Risks that lurk inside big data
While security and governance are corporate-wide issues that companies have to focus on, some differences are specific to big data. For example, if you are collecting data from unstructured data sources such as social media sites, you have to make sure that viruses or bogus links are not buried in the content. If you make this data part of your analytics system, you could be putting your company at risk.
Also, keep in mind what the original source of this data might be. An unstructured data source that might have interesting commentary about the type of customer you are trying to understand may also include extraneous noise. You need to know the nature of this data source.
Has the data been verified? Is it secure and vetted against intrusion? The more reputable social media sites, for example, will watch closely for patterns of malicious behavior and delete those accounts before they cause damage.
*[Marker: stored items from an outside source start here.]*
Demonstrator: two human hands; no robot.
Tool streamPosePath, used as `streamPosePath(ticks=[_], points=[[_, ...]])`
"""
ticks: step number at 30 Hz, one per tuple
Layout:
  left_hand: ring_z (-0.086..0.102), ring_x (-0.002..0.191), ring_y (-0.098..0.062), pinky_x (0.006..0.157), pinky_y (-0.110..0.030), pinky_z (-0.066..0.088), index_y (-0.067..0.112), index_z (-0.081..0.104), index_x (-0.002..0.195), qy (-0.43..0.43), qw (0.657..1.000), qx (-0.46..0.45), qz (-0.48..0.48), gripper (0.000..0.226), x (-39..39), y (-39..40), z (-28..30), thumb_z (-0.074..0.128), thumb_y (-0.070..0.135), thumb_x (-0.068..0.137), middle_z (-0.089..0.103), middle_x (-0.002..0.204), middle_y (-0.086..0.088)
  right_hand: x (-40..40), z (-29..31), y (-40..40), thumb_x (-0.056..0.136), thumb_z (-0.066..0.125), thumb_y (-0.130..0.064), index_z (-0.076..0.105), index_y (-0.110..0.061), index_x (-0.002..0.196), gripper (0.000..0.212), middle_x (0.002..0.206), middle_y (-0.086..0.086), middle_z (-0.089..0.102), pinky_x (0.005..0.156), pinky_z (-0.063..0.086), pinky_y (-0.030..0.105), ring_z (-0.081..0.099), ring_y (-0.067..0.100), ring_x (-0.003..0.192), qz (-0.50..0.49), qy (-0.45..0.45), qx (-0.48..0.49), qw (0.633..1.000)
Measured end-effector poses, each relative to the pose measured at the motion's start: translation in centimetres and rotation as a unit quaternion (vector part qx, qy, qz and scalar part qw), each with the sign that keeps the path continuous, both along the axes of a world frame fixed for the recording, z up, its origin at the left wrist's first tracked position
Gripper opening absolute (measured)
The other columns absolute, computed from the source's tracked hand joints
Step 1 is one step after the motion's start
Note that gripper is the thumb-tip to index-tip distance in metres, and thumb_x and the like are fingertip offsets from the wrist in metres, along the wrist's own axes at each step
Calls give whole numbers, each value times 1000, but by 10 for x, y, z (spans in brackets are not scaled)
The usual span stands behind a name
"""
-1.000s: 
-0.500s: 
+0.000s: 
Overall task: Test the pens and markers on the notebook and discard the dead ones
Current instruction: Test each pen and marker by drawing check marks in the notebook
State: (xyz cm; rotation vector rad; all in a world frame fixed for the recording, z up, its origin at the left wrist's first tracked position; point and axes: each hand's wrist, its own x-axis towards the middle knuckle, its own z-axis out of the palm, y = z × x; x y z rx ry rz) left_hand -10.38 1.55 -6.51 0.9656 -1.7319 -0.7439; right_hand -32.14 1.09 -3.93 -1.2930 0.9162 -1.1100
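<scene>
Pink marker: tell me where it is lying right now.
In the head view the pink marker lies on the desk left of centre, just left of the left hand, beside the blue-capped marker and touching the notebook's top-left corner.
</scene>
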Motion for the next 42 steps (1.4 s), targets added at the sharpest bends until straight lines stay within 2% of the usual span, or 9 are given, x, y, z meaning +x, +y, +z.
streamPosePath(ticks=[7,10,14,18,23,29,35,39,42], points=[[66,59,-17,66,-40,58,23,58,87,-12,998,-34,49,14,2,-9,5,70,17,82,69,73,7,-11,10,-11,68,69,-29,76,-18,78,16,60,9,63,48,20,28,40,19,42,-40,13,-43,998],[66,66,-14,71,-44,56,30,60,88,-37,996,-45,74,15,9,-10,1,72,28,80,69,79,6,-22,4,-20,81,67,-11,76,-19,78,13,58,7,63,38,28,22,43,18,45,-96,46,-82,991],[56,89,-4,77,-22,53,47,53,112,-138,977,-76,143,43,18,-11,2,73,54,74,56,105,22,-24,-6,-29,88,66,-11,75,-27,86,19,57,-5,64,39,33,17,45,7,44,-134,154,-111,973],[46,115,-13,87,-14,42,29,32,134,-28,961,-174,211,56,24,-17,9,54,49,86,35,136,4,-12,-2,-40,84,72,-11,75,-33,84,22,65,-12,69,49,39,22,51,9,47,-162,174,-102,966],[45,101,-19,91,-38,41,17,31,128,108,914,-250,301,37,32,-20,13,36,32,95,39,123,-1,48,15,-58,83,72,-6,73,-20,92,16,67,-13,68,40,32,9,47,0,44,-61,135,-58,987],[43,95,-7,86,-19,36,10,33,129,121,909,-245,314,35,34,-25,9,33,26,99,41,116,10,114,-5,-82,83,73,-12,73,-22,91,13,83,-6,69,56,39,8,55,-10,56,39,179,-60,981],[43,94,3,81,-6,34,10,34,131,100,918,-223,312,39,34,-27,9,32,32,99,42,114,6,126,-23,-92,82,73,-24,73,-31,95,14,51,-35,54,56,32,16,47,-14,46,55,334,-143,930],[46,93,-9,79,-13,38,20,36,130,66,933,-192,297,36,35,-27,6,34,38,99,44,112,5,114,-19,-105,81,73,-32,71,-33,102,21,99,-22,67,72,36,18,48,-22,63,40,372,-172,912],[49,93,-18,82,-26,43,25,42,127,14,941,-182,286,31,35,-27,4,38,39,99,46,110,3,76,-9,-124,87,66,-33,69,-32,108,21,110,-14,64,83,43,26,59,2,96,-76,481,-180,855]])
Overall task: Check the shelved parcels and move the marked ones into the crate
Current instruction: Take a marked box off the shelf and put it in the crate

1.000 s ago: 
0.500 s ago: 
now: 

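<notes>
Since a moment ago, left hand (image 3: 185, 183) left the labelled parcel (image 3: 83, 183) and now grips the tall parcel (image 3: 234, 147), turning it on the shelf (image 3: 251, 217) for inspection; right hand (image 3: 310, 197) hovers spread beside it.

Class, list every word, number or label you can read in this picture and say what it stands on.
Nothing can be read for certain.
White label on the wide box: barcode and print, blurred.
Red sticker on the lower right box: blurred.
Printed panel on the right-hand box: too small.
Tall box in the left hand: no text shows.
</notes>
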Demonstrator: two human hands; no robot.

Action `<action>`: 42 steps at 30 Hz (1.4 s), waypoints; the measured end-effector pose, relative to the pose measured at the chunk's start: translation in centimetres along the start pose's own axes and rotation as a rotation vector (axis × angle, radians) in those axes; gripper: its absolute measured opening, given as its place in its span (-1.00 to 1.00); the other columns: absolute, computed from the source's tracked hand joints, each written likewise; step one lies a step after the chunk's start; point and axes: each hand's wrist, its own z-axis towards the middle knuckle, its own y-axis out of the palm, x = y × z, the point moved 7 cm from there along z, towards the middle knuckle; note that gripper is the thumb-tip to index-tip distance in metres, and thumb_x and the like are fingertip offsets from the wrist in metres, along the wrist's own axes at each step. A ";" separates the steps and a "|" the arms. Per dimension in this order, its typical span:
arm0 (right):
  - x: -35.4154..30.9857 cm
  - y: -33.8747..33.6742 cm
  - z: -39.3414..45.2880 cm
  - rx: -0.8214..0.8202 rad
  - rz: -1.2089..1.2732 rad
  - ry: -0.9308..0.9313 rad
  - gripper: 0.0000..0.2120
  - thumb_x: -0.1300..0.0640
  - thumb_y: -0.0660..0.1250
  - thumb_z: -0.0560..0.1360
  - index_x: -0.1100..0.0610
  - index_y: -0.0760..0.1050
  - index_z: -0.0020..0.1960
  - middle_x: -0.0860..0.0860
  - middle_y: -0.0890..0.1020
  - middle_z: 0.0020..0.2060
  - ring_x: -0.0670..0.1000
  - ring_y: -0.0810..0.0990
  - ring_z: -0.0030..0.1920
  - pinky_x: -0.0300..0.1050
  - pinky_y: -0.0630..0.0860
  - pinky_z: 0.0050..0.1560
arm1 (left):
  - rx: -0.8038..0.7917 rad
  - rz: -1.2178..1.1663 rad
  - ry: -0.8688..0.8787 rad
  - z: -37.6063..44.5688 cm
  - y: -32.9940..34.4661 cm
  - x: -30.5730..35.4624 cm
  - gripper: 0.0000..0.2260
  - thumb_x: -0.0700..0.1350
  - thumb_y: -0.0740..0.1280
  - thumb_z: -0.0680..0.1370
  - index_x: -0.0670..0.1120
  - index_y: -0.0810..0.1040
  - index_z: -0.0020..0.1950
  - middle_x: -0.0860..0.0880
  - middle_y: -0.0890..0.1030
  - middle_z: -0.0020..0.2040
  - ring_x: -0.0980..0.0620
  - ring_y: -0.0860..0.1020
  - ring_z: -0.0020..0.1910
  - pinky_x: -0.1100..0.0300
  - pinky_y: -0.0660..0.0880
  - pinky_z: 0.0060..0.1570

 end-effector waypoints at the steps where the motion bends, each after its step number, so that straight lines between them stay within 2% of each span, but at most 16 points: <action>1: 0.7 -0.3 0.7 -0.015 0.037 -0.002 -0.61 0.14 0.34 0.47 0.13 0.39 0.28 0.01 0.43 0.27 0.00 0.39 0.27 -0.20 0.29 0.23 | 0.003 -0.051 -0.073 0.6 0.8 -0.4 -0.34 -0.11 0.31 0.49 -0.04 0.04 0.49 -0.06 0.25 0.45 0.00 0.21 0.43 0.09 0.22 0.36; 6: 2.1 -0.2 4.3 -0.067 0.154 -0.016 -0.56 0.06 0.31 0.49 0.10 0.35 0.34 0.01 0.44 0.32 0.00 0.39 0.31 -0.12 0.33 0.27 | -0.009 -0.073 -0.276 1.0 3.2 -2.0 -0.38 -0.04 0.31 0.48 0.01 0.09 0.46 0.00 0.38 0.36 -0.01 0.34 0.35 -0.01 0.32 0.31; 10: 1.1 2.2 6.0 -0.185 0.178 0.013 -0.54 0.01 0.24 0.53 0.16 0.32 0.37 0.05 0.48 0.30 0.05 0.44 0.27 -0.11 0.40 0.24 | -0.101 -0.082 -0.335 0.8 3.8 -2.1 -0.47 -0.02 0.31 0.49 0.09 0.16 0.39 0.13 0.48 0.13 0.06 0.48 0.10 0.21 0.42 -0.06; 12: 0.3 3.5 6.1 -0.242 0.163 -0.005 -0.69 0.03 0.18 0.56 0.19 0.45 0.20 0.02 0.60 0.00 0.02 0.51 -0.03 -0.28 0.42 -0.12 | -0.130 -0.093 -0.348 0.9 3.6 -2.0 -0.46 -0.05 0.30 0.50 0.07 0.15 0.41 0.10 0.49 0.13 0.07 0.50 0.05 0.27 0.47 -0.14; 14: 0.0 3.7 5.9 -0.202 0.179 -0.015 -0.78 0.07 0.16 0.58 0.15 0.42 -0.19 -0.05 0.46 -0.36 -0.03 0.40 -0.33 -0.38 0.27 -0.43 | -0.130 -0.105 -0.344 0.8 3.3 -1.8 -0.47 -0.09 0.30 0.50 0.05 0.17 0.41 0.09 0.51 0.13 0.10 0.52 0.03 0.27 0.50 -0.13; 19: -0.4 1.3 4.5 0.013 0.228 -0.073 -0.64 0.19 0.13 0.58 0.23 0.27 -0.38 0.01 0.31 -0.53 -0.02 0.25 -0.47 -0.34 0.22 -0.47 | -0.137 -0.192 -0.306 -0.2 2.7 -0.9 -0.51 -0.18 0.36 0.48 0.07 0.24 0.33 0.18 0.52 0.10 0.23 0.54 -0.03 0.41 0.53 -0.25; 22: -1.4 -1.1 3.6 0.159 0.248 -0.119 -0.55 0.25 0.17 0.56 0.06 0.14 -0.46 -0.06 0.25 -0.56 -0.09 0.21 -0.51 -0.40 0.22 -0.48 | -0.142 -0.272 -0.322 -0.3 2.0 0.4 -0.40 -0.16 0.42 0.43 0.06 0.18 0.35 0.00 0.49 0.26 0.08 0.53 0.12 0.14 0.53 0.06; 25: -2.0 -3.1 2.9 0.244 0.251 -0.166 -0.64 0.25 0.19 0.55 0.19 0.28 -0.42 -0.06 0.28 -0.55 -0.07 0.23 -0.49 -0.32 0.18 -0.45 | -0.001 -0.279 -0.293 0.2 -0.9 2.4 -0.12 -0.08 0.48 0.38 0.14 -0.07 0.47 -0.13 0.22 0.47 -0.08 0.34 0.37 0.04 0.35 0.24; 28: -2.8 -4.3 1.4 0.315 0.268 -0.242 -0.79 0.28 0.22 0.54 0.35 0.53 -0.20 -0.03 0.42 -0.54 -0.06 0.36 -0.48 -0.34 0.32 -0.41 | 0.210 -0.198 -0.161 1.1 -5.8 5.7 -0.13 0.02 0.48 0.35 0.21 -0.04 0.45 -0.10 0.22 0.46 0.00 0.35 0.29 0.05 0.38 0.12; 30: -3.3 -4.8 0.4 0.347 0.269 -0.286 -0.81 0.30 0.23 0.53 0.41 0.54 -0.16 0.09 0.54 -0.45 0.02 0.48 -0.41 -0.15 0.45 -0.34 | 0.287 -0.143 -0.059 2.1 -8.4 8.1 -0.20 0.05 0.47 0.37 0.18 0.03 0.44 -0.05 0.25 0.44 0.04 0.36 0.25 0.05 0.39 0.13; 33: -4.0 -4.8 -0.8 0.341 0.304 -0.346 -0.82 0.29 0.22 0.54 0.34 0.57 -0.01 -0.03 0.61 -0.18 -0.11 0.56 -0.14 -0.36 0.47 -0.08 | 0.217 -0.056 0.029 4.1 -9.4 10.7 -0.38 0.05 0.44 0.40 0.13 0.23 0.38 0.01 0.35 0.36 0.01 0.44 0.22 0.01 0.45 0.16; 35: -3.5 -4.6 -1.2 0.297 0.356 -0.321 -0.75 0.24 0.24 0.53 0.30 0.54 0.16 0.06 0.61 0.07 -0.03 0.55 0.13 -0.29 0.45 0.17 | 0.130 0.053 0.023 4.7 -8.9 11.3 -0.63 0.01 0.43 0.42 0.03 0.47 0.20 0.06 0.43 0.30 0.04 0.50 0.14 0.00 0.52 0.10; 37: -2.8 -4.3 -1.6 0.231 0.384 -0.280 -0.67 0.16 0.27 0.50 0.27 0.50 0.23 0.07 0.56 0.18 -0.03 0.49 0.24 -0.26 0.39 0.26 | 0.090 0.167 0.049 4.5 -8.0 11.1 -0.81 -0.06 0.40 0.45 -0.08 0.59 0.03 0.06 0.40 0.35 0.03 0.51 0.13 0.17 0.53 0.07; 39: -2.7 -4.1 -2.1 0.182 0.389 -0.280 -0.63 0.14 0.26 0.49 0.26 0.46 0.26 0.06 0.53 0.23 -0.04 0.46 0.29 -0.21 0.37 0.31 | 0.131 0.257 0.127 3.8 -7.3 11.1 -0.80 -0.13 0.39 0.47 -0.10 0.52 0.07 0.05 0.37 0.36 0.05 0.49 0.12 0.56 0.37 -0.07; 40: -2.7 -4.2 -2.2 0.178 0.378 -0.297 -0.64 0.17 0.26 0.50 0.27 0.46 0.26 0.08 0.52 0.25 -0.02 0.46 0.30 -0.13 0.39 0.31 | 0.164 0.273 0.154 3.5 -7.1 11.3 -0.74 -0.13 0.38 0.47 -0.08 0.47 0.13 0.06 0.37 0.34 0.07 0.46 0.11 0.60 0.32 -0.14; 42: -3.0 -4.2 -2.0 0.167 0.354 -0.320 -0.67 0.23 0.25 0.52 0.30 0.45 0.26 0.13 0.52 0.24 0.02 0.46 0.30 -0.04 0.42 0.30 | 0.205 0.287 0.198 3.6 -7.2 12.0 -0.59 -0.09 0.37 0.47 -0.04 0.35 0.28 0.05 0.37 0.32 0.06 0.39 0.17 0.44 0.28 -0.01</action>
This requires a level of sophisticated big data analysis that not all sites are capable of.
Big data protection options
Some experts believe that different kinds of data require different forms of protection and that, in some cases in a cloud environment, data encryption might, in fact, be overkill. You could encrypt everything. You could encrypt data, for example, when you write it to your own hard drive, when you send it to a cloud provider, and when you store it in a cloud provider's database.
Encrypting everything in a comprehensive way reduces your exposure; however, encryption poses a performance penalty. For example, many experts advise managing your own keys rather than letting a cloud provider do so, and that can become complicated. Keeping track of too many keys can be a nightmare.
Managing the storing, archiving, and accessing of the keys is difficult. To alleviate this problem, generate and compute encryption keys as needed to reduce complexity and improve security.
Here are some other available data-safeguarding techniques:
Data anonymization: When data is anonymized, you remove all data that can be uniquely tied to an individual. Although this technique can protect some personal identification, hence privacy, you need to be really careful about the amount of information you strip out.
Tokenization: This technique protects sensitive data by replacing it with random tokens or alias values that mean nothing to someone who gains unauthorized access to this data. This technique decreases the chance that thieves could do anything with the data.
Cloud database controls: In this technique, access controls are built into the database to protect the whole database so that each piece of data doesn’t need to be encrypted.